Ética no uso do celular

Artigos

- outubro 14, 2013

Esta semana vou falar de etiqueta do uso de celular. Este se transformou em um objeto absolutamente indispensável na vida da maioria das pessoas, sendo que seu uso tornou-se um verdadeiro vício, como revelam muitas matérias noticiadas na imprensa.

Falo em etiqueta porque o celular também se transformou no principal instrumento de perturbação dos outros em salas de cinema, jantares, palestras e mesmo nos aviões. Nestes últimos, é difícil não se conviver com o vizinho que insiste no seu uso, ainda que proibido por afetar a segurança dos aviões.
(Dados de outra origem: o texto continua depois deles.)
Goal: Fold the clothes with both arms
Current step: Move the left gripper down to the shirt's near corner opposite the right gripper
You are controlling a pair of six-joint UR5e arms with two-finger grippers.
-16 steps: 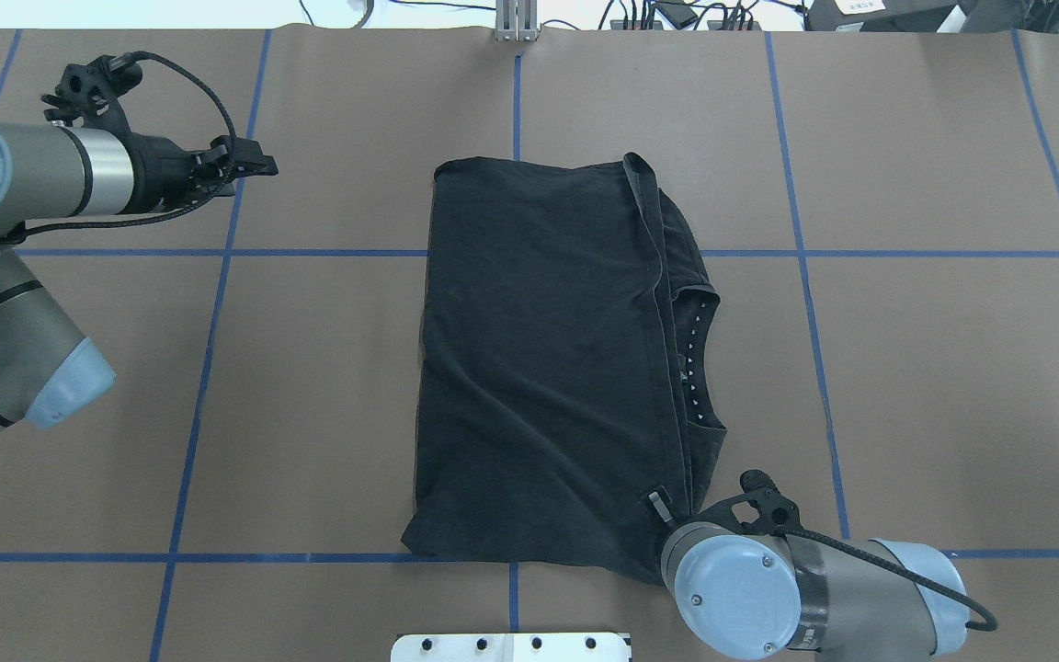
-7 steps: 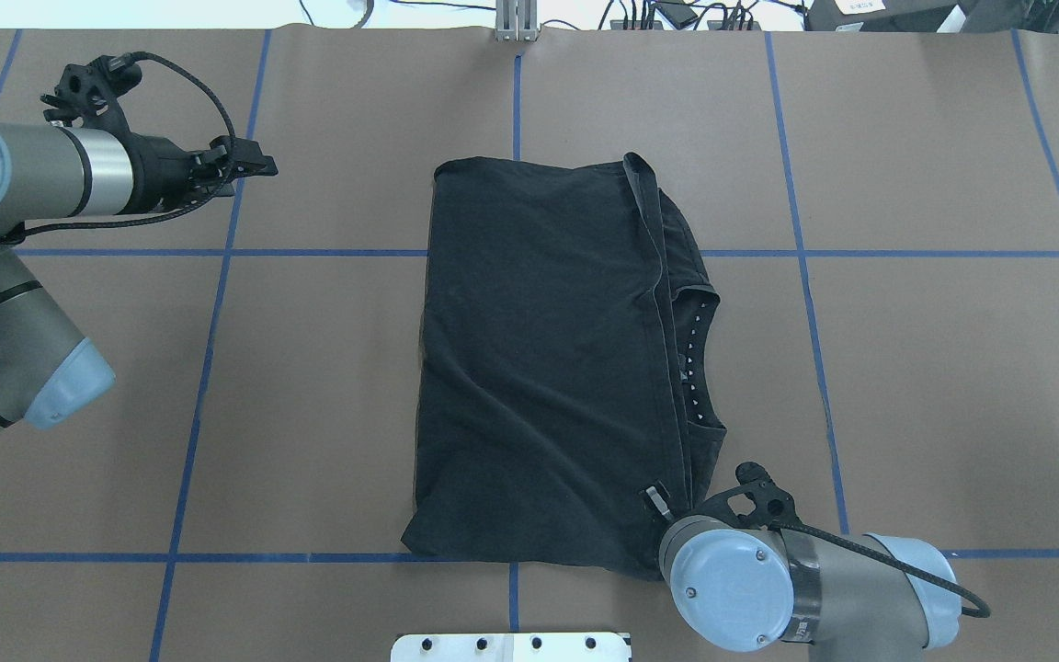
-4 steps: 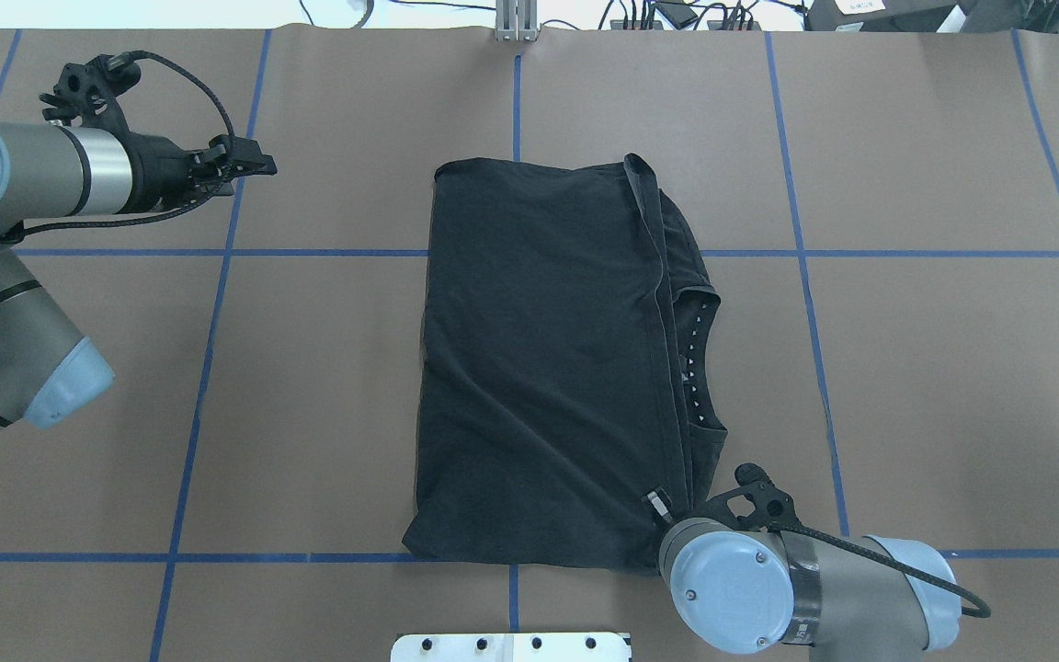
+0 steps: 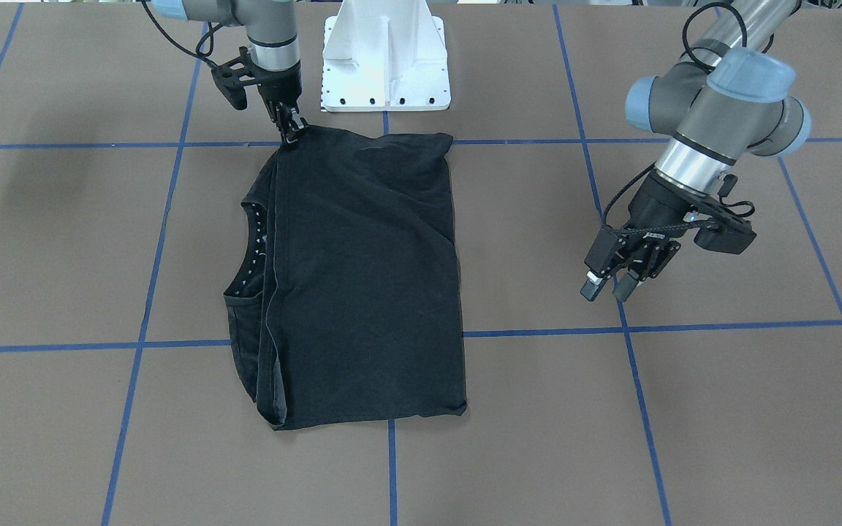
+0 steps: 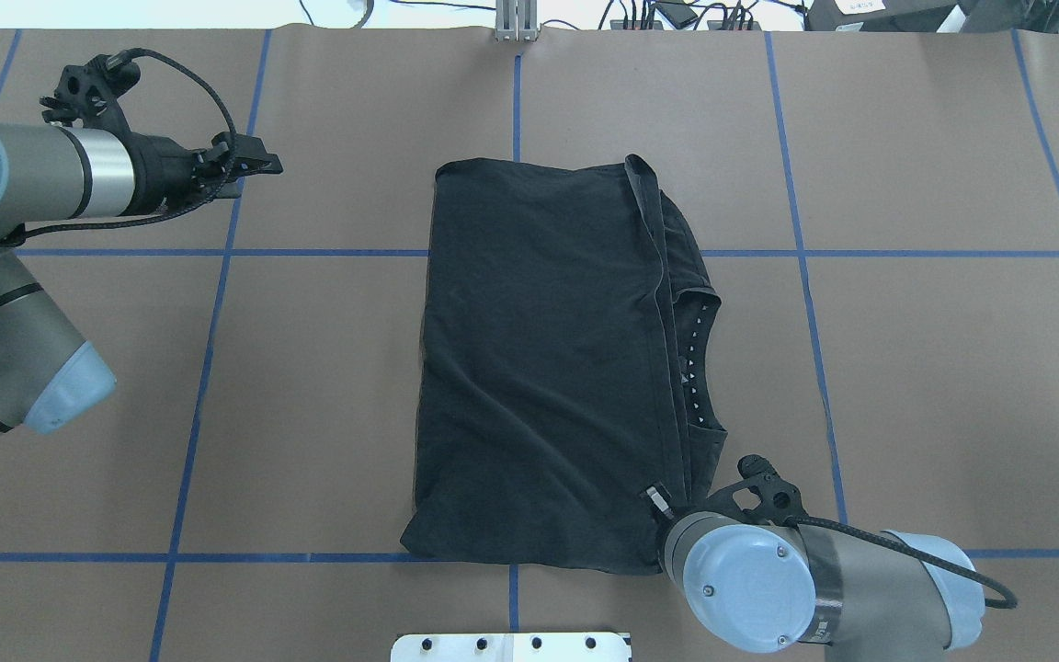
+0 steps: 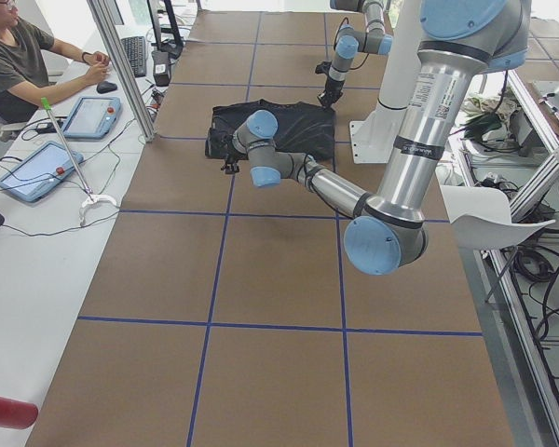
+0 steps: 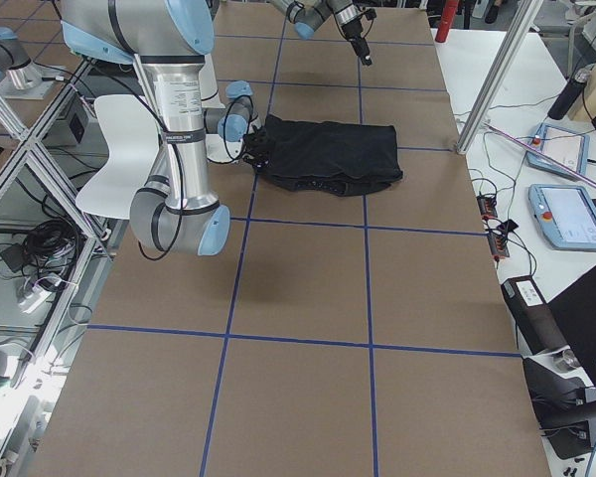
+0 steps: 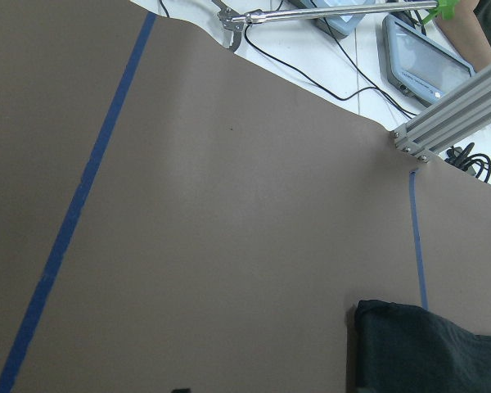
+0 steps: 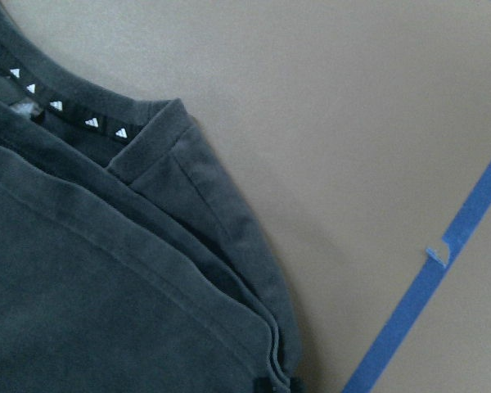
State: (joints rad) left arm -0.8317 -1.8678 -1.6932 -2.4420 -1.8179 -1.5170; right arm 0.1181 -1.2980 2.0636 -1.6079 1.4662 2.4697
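While right gripper (image 4: 291,134) sits at near right corner of T-shirt (image 5: 539,368), little has moved: right arm (image 5: 750,598) nudged slightly outward, cloth unshifted. T-shirt lies folded, mid-tabletop (image 5: 952,368), collar toward robot's right. Right jaws: tips lost against black hem, cannot tell if pinching. Left gripper (image 4: 606,286) hovers well off to left over bare tabletop, jaws parted, empty. Judgement: next fold not yet begun; left arm (image 5: 33,179) must come in first.

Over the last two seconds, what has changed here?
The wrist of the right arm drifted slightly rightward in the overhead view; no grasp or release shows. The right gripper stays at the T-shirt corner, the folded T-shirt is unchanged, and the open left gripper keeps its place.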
Vivi uma situação peculiar com o uso de celulares. Responsáveis por convidar pessoas para um jantar ecológico, eu e minha equipe nos vimos obrigados a fazer o convite a muitos dos participantes pelo celular, uma vez que não tínhamos outra forma de contatá-los ou obter as respectivas confirmações.

Assim, a equipe do escritório enfrentou algumas situações extremamente desagradáveis pelo fato de que muitas pessoas tiveram reações indignadas por estarmos “invadindo a sua privacidade”. Cabe observar que nem todos os convidados nos conheciam e se mostravam surpresos por termos utilizado os seus celulares.

Quase simultaneamente, vivi, pessoalmente, a situação inversa: um telefonema no celular, no meio de uma entrevista, com a finalidade de obter dados corriqueiros, que poderiam ter sido obtidos por e-mail ou telefone fixo no escritório.

Confesso que a minha reação foi de absoluta irritação diante da “intrusão”, o que me levou a fazer um pedido formal de desculpas, com envio de flores.

Como dizem que o exercício da compaixão significa se colocar no chinelo dos outros, pensei muito a respeito do ocorrido. Considero que o uso ou abuso do telefone celular invade a privacidade das pessoas, o que está se tornando cada vez mais comum, ainda que nada justifique a rispidez das reações que tais práticas causam.

Conversando com os amigos a esse respeito, pactuamos uma etiqueta referente ao uso do celular. Algumas de suas regras seriam: 1. Não utilizar o celular em ambientes públicos, tais como cinema e palestras; 2. Em reuniões, deixar o celular sempre no modo silencioso ou “vibra call” e, se ele tocar, não atendê-lo; 3. Falar sempre em tom baixo; 4. Usar o celular apenas quando os outros meios se esgotarem, e 5. Antes de fazê-lo, enviar torpedo solicitando licença para isso; 6. Nunca divulgar o celular dos amigos ou conhecidos sem prévia autorização dos mesmos; 7. Nunca ligar a cobrar, sob qualquer alegação; 8. Mesmo que as regras anteriores sejam desrespeitadas, tratar sempre o interlocutor com educação; 9. Caso a regra anterior seja descumprida, com humildade, fazer pedido formal de desculpas e 10. Aceitar o pedido de desculpas.

Certamente, outras regras podem ser sugeridas e creio que seria muito bom se muitas pessoas pensassem a respeito e fizessem outras sugestões.

Afinal, estamos em uma era em que as regras podem ser pactuadas através do convencimento pela internet, e, quanto mais debatidas, maior a probabilidade de aderência social.

Não se trata de punir os “infratores”, até mesmo porque, ainda que existam regras legais, sempre estaremos diante de pessoas que furam as filas pegando o acostamento…

Muita gente, ao ler esse artigo, deve achar que não devemos perder tempo com coisas tão triviais, mas sou da opinião de que, através delas, podemos construir uma sociedade com mais ética e respeito mútuo.

Artigo publicado no jornal Brasil Econômico em 8 de agosto de 2011.